§ **Your objective**:
Quote the entries in full, character for character, without their images.

§ **Given data**:

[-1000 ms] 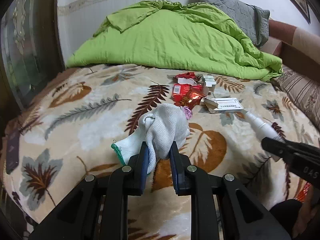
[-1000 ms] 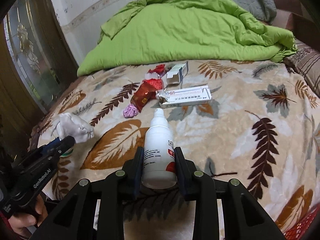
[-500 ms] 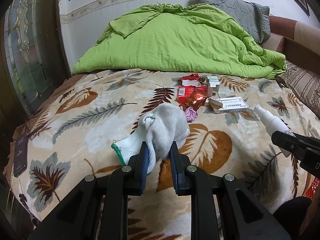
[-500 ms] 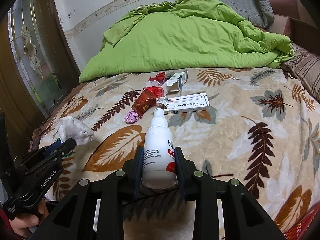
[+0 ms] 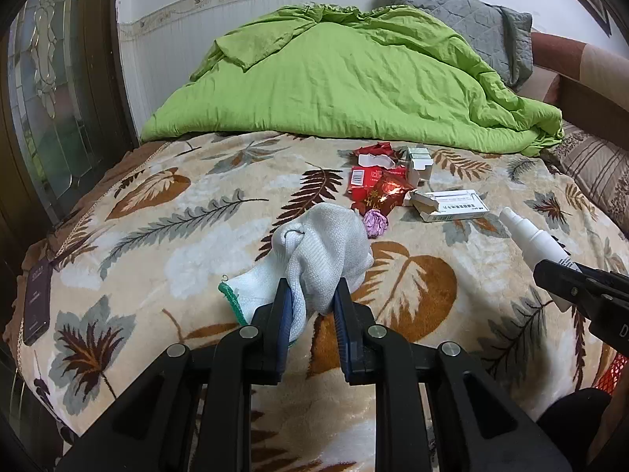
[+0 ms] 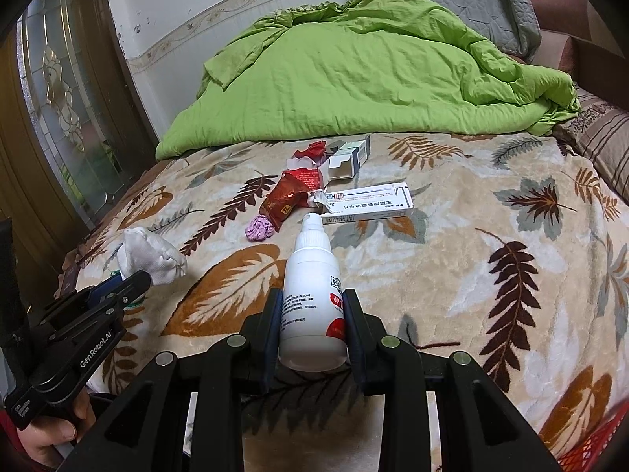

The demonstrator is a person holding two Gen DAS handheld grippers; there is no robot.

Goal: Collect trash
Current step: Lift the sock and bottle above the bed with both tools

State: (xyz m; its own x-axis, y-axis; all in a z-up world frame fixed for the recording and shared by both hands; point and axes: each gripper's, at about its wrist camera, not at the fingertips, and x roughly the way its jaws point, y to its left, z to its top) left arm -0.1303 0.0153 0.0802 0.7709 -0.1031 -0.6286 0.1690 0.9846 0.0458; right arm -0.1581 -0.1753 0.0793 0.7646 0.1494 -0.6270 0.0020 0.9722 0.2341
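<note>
My left gripper (image 5: 312,295) is shut on a crumpled white glove with a green cuff (image 5: 322,244) and holds it above the leaf-patterned blanket (image 5: 157,236). My right gripper (image 6: 312,306) is shut on a white plastic spray bottle (image 6: 312,287), nozzle pointing away. The bottle also shows at the right of the left wrist view (image 5: 534,240), and the glove at the left of the right wrist view (image 6: 151,253). On the bed lie red wrappers (image 5: 377,188), a pink crumpled ball (image 5: 375,223), a long white box (image 5: 452,206) and a small open carton (image 5: 420,165).
A green duvet (image 5: 354,86) and grey pillow (image 5: 464,19) fill the far end of the bed. A dark phone (image 5: 37,303) lies at the blanket's left edge. A red mesh basket (image 6: 593,448) shows at the lower right. A glass-panelled door (image 6: 59,90) stands left.
Both grippers have drawn back and risen a little from the bed, keeping hold of the glove and the bottle. The trash pile looks slightly farther away.
</note>
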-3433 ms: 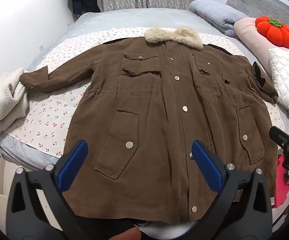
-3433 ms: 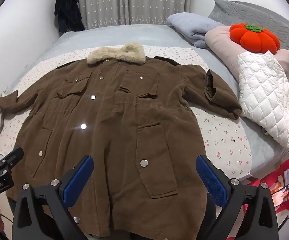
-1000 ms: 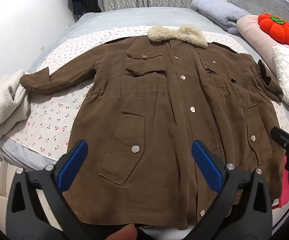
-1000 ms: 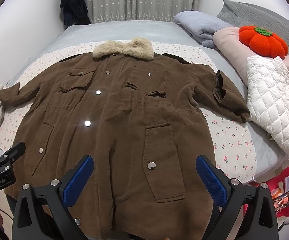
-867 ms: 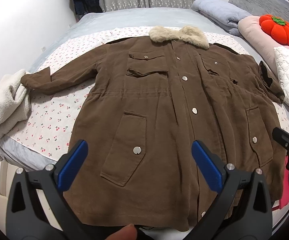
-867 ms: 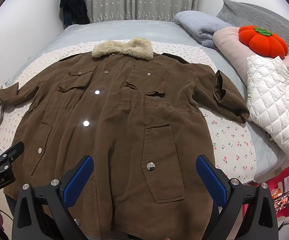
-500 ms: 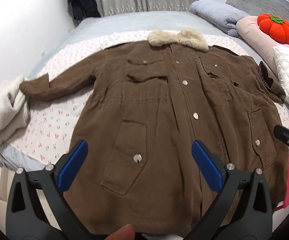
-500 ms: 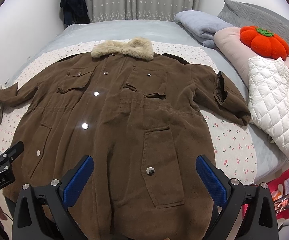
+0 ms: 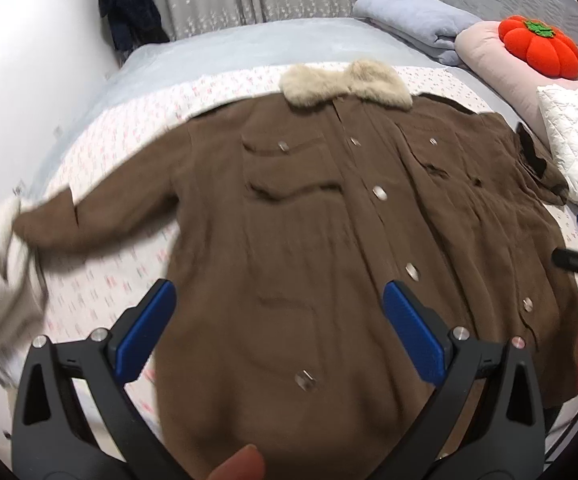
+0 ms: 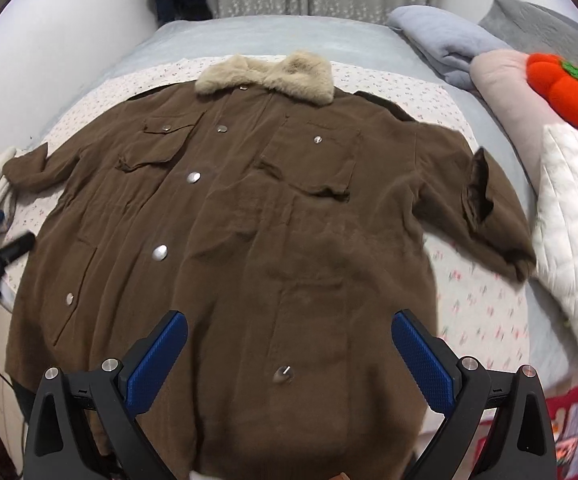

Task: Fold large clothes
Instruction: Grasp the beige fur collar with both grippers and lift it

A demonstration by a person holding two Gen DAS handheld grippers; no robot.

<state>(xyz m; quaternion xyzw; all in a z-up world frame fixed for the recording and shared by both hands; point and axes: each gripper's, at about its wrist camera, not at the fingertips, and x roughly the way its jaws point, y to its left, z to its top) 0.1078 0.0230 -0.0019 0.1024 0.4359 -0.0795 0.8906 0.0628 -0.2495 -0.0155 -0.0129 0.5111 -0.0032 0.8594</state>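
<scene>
Plainly, brown coat [image 9: 309,240] bears no legible label.

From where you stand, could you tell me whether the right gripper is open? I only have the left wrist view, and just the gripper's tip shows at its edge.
Observer: Yes, the right gripper is open with nothing between its fingers. It hovers over the lower part of the brown coat.
Operator: Thank you. How does the sleeve on that side lie?
Observer: That sleeve is spread outward on the floral sheet, with its dark cuff opening showing. Its end reaches the white quilted jacket, but I cannot tell whether they touch.
Operator: And what is past the bed's edge there?
Observer: There are red and pink items low down, too blurred to identify.
</scene>
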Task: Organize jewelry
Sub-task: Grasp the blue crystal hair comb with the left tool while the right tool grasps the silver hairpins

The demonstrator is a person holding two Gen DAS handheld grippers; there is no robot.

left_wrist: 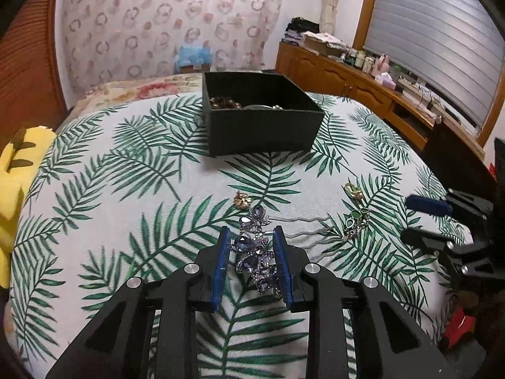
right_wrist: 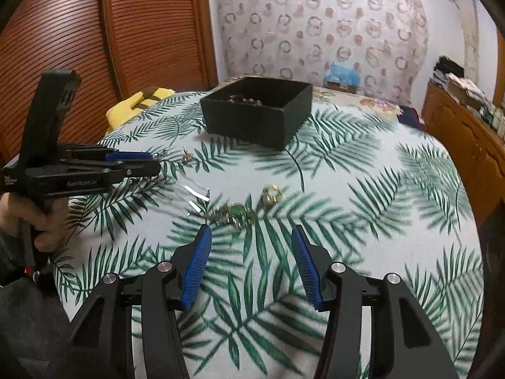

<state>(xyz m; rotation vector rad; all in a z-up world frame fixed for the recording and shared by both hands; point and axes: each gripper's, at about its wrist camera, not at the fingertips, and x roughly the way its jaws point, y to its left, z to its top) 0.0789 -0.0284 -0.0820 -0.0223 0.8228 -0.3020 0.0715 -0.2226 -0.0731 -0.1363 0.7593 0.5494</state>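
Observation:
A purple jewelled hair comb [left_wrist: 254,252] lies on the leaf-print cloth [left_wrist: 126,189], between the blue pads of my left gripper [left_wrist: 251,232], which straddles it with jaws partly open, not clamped. Its silver prongs [left_wrist: 303,230] point right. A gold flower earring [left_wrist: 241,199], a gold ring [left_wrist: 353,189] and a green-stone piece [left_wrist: 356,221] lie nearby. My right gripper [right_wrist: 251,230] is open and empty just short of the green-stone piece [right_wrist: 240,213] and gold ring [right_wrist: 272,194]. The black box [left_wrist: 262,117] holds beads at the back; it also shows in the right wrist view [right_wrist: 257,110].
A yellow plush [left_wrist: 12,195] sits at the cloth's left edge. A wooden sideboard [left_wrist: 363,82] with clutter runs along the right. A slatted wooden door [right_wrist: 94,31] stands behind on the left. My left gripper shows in the right wrist view [right_wrist: 151,161].

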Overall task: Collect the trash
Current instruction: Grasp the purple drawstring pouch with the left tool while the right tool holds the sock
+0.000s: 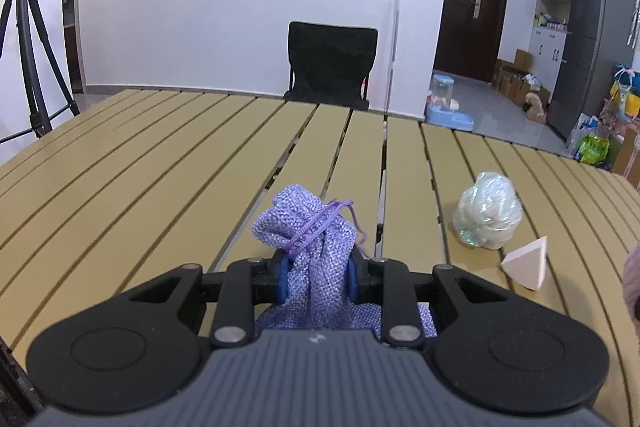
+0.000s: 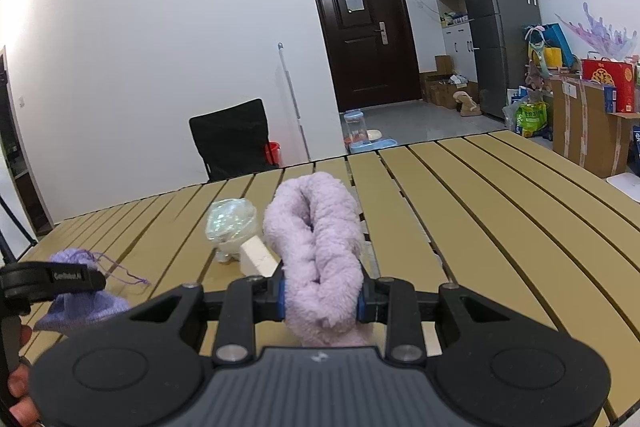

§ **Task response**:
[-1000 ms] 
[-1000 ms] 
[-500 ms] 
[-500 ms] 
[+0 ms] 
[+0 ms] 

The demonstrator is a person holding two Gen DAS handheld grippers; there is no robot.

Goal: Collect trash
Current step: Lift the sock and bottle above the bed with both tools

State: (xyz m; its own x-axis, y-axis; all in a z-up world frame fixed for the recording and shared by both hands; point and axes: each gripper's, at about its wrist camera, not at the fingertips, and x roughly the way its jaws point, y to its left, z to its top) left arm -0.1303 0.0153 0.0802 0.7709 -0.1031 -0.6286 0.1690 0.9846 0.0458; right arm -0.1581 -0.1753 0.0793 0.7646 0.1494 -0.6270 0.0020 0.9722 0.2341
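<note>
My left gripper (image 5: 312,295) is shut on a crumpled white glove with a green cuff (image 5: 322,244) and holds it above the leaf-patterned blanket (image 5: 157,236). My right gripper (image 6: 312,306) is shut on a white plastic spray bottle (image 6: 312,287), nozzle pointing away. The bottle also shows at the right of the left wrist view (image 5: 534,240), and the glove at the left of the right wrist view (image 6: 151,253). On the bed lie red wrappers (image 5: 377,188), a pink crumpled ball (image 5: 375,223), a long white box (image 5: 452,206) and a small open carton (image 5: 420,165).
A green duvet (image 5: 354,86) and grey pillow (image 5: 464,19) fill the far end of the bed. A dark phone (image 5: 37,303) lies at the blanket's left edge. A red mesh basket (image 6: 593,448) shows at the lower right. A glass-panelled door (image 6: 59,90) stands left.
Both grippers have drawn back and risen a little from the bed, keeping hold of the glove and the bottle. The trash pile looks slightly farther away.
</note>
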-3433 ms: 
-3433 ms: 
-1000 ms: 
-1000 ms: 
-867 ms: 
-867 ms: 
-500 ms: 
-500 ms: 
+0 ms: 
+0 ms: 

Task: Fold large clothes
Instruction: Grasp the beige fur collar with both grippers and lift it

A demonstration by a person holding two Gen DAS handheld grippers; no robot.

<state>(xyz m; quaternion xyzw; all in a z-up world frame fixed for the recording and shared by both hands; point and axes: each gripper's, at about its wrist camera, not at the fingertips, and x roughly the way its jaws point, y to its left, z to its top) 0.1078 0.0230 -0.0019 0.1024 0.4359 -0.0795 0.8906 0.0628 -0.2495 -0.0155 -0.0129 0.5111 -0.0032 0.8594</state>
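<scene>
Plainly, brown coat [image 9: 309,240] bears no legible label.

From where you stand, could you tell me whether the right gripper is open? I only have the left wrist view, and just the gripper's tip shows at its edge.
Observer: Yes, the right gripper is open with nothing between its fingers. It hovers over the lower part of the brown coat.
Operator: Thank you. How does the sleeve on that side lie?
Observer: That sleeve is spread outward on the floral sheet, with its dark cuff opening showing. Its end reaches the white quilted jacket, but I cannot tell whether they touch.
Operator: And what is past the bed's edge there?
Observer: There are red and pink items low down, too blurred to identify.
</scene>
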Task: Organize jewelry
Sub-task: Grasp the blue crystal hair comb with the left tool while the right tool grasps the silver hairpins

The demonstrator is a person holding two Gen DAS handheld grippers; there is no robot.

left_wrist: 
right_wrist: 

<state>(xyz m; rotation vector rad; all in a z-up world frame fixed for the recording and shared by both hands; point and axes: each gripper's, at about its wrist camera, not at the fingertips, and x roughly the way its jaws point, y to its left, z to its top) 0.0789 -0.0284 -0.0820 -0.0223 0.8228 -0.3020 0.0715 -0.2226 -0.0731 -0.1363 0.7593 0.5494</state>
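Observation:
A purple jewelled hair comb [left_wrist: 254,252] lies on the leaf-print cloth [left_wrist: 126,189], between the blue pads of my left gripper [left_wrist: 251,232], which straddles it with jaws partly open, not clamped. Its silver prongs [left_wrist: 303,230] point right. A gold flower earring [left_wrist: 241,199], a gold ring [left_wrist: 353,189] and a green-stone piece [left_wrist: 356,221] lie nearby. My right gripper [right_wrist: 251,230] is open and empty just short of the green-stone piece [right_wrist: 240,213] and gold ring [right_wrist: 272,194]. The black box [left_wrist: 262,117] holds beads at the back; it also shows in the right wrist view [right_wrist: 257,110].
A yellow plush [left_wrist: 12,195] sits at the cloth's left edge. A wooden sideboard [left_wrist: 363,82] with clutter runs along the right. A slatted wooden door [right_wrist: 94,31] stands behind on the left. My left gripper shows in the right wrist view [right_wrist: 151,161].
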
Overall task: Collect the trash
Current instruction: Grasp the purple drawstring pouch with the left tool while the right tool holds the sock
+0.000s: 
+0.000s: 

No further output is needed for this exercise.